Les réflexions de Guénon associent régulièrement la pensée traditionnelle à l'Orient et la pensée moderne à l'Occident. Cet antagonisme ne doit évidemment pas être pris dans une stricte acceptation géographique. La nature orientale d'une attitude exprime sa capacité à rester fidèle aux principes de la tradition. La nature occidentale d'une attitude exprime la tendance croissante au dévoiement des principes traditionnels sous l'influence de l'action temporelle. Les véritables orientaux deviennent de plus en plus rares, isolés et muets à mesure que le Kali Yuga s'approfondit.


« Il faut qu'il y ait du scandale ; mais malheur à celui par qui le scandale arrive » est-il écrit dans l'Evangile. René Guénon dresse la liste des signes de la décadence croissante de notre temps. Non pas pour nous convaincre d'une théorie personnelle ; non pas pour nous donner envie de nous révolter ; non pas pour nous faire croire que nous pourrions corriger la trajectoire ; mais pour illustrer la justesse de la doctrine védique de la succession des âges. Nous nous éloignons du principe, c'est inéluctable. Lorsque les temps seront consommés, ils recommenceront. Pour autant, quand bien même nous ne pourrions pas nous opposer à ce mouvement, l'attitude que nous aurons essayé d'adopter en plein coeur de la tourmente ne saurait être indifférente.

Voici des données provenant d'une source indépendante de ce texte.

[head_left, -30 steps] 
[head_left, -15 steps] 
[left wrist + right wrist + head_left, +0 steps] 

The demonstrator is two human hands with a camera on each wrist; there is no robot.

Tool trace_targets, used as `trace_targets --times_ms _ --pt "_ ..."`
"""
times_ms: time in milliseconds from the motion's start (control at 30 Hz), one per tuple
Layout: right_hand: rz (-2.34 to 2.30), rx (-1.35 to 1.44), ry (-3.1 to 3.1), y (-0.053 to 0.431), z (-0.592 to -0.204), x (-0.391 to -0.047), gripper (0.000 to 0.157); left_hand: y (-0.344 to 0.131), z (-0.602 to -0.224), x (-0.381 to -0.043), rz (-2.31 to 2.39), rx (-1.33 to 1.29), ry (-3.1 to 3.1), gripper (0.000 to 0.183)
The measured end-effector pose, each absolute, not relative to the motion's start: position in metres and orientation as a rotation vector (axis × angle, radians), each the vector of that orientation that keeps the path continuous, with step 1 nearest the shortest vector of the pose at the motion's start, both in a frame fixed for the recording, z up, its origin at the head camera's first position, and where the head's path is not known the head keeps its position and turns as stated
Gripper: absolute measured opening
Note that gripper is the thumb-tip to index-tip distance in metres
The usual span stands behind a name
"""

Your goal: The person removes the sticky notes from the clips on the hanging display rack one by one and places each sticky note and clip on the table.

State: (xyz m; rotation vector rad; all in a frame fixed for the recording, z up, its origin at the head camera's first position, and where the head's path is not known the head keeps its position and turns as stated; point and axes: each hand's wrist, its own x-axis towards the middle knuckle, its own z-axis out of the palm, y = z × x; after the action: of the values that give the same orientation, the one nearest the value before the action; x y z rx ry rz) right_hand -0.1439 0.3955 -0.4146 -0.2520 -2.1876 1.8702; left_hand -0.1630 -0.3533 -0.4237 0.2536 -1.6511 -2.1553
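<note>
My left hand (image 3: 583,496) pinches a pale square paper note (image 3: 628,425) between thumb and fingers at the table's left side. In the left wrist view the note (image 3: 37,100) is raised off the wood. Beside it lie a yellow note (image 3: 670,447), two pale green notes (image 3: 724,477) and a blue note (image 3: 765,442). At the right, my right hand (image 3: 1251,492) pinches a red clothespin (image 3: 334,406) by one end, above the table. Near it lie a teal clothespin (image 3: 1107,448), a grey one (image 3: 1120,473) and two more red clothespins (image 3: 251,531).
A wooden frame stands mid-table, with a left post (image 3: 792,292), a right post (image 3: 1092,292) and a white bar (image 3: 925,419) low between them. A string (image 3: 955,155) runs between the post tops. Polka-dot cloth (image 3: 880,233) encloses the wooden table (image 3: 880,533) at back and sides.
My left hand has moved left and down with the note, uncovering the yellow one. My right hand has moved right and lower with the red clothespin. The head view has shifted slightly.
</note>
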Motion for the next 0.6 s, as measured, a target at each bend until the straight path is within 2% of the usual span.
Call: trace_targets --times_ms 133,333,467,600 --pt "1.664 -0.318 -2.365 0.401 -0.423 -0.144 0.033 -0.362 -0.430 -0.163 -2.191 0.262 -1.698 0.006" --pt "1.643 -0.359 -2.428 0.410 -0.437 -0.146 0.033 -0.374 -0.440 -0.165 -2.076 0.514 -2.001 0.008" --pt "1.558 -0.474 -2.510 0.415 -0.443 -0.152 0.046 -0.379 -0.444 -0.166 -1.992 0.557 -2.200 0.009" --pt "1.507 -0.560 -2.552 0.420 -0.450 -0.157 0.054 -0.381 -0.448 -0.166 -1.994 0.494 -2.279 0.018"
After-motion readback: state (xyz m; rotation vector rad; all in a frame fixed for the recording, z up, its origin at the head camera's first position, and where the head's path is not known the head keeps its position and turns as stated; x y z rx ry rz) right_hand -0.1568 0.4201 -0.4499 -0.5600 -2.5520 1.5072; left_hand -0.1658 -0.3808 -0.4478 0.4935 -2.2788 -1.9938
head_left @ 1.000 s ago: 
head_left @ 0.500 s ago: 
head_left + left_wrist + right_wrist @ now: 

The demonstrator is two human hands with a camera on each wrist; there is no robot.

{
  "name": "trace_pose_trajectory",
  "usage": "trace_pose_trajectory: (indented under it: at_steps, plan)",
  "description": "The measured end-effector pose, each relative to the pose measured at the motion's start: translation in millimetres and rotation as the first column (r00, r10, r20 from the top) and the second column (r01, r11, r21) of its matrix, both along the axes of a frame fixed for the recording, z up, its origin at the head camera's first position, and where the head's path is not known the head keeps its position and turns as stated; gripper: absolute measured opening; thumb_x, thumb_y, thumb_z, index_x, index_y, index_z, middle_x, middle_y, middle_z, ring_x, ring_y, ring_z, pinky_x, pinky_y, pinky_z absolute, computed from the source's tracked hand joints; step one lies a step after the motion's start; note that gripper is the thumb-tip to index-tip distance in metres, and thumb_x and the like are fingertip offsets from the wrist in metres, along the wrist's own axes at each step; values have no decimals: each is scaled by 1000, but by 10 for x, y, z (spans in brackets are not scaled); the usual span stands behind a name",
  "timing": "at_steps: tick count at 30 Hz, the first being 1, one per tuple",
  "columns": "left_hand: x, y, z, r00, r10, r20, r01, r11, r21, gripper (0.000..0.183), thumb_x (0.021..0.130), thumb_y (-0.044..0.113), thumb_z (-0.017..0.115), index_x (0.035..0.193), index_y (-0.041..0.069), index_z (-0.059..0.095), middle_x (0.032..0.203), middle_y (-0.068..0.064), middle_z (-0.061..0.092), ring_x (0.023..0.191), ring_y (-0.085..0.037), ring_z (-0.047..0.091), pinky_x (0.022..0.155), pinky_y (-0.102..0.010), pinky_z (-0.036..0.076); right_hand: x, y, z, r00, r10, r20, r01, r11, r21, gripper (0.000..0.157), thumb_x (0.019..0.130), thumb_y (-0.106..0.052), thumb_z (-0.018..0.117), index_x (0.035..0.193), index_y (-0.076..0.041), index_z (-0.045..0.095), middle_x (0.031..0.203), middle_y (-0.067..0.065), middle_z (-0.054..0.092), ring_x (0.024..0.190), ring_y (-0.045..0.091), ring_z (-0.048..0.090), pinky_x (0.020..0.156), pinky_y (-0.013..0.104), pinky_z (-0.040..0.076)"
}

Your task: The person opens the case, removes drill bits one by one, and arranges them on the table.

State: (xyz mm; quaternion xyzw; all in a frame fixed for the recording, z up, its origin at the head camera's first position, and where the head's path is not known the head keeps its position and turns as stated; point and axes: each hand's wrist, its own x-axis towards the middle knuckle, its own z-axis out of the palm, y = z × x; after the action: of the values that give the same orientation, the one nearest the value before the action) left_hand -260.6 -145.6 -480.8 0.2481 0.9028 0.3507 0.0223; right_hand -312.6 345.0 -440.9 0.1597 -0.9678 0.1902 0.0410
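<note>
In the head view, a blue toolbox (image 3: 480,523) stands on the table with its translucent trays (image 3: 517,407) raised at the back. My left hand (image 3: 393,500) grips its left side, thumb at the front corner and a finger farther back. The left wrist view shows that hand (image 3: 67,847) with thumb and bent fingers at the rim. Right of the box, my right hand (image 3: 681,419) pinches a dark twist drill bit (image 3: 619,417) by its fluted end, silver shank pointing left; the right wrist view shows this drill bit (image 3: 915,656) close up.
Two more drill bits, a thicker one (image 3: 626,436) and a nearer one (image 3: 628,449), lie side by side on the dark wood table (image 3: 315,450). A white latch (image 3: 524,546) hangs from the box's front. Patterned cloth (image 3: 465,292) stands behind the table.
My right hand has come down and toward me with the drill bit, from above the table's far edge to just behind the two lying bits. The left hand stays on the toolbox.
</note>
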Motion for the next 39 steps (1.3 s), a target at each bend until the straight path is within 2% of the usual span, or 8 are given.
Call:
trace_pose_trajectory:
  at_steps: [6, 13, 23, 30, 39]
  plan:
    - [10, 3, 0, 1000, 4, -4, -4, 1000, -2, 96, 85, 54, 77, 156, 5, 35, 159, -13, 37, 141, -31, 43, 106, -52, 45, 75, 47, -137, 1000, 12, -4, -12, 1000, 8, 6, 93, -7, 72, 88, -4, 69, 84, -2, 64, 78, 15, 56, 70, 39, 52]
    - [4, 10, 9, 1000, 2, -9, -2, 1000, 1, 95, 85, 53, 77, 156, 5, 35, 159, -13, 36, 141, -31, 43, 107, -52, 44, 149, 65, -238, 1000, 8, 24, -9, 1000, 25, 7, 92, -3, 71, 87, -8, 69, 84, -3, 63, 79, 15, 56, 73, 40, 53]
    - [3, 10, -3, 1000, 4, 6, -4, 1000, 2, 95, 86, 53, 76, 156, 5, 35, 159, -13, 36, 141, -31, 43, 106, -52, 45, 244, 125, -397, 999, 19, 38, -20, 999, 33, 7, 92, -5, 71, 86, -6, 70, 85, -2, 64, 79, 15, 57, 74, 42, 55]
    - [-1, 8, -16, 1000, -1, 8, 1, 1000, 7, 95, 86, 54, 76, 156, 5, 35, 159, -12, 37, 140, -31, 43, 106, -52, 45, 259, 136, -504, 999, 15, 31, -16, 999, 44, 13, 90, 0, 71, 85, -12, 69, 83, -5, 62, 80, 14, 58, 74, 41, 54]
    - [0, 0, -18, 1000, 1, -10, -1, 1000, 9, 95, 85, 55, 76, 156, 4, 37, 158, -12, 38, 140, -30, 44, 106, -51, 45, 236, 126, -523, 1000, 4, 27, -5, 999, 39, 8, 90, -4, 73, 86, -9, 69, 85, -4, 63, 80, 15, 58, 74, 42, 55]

« « La civilisation moderne, comme toutes choses, a forcément sa raison d'être, et, si elle est vraiment celle qui termine un cycle, on peut dire qu'elle est ce qu'elle doit être, qu'elle vient en son temps et en son lieu ; mais elle n'en devra pas moins être jugée […]. »


René Guénon pense qu'il est donc essentiel de cultiver la tradition alors même que le Kali Yuga nous plonge dans une obscurité sans cesse plus profonde. Les hommes qui auront su préserver la flamme de la tradition porteront peut-être directement l'heureuse responsabilité de permettre le retour d'un nouvel âge d'or. Les cycles s'enchaînent peut-être impitoyablement les uns après les autres mais qui sait si, de la qualité de l'enseignement traditionnel qui aura su être préservé, ne dépendra pas la perfection du cycle suivant ? René Guénon espère que « certains éléments occidentaux accompliront ce travail de restauration à l'aide d'une certaine connaissance des doctrines orientales, connaissance qui cependant ne pourra être absolument immédiate pour eux, puisqu'ils doivent demeurer occidentaux, mais qui pourra être obtenue par une sorte d'influence au second degré, s'exerçant à travers des intermédiaires […]. » D'une manière générale, « il y a lieu de faire appel à l'union de toutes les forces spirituelles qui exercent encore une action dans le monde extérieur, en Occident aussi bien qu'en Orient ; et, du côté occidental, nous n'en voyons pas d'autres que l'Eglise catholique. »


Cet essai, fondamental pour comprendre les tenants et les aboutissants de l'oeuvre de René Guénon, peut se compléter de la lecture des « Quatre âges de l'humanité » de Gaston Georgel – ouvrage dont il rédigea la préface. Nous devons nous souvenir que René Guénon ne prétendit pas inventer une pensée personnelle. Il ne cherche pas à convaincre qui que ce soit. La doctrine de la conception cyclique du temps, qui a traversé les millénaires, doit être acceptée totalement sous peine que tout le reste de son oeuvre ne devienne sujets à pinaillements et à chicanes. Une fois ceci intégré, les réflexions de Guénon constitueront une weltanschauung redoutable.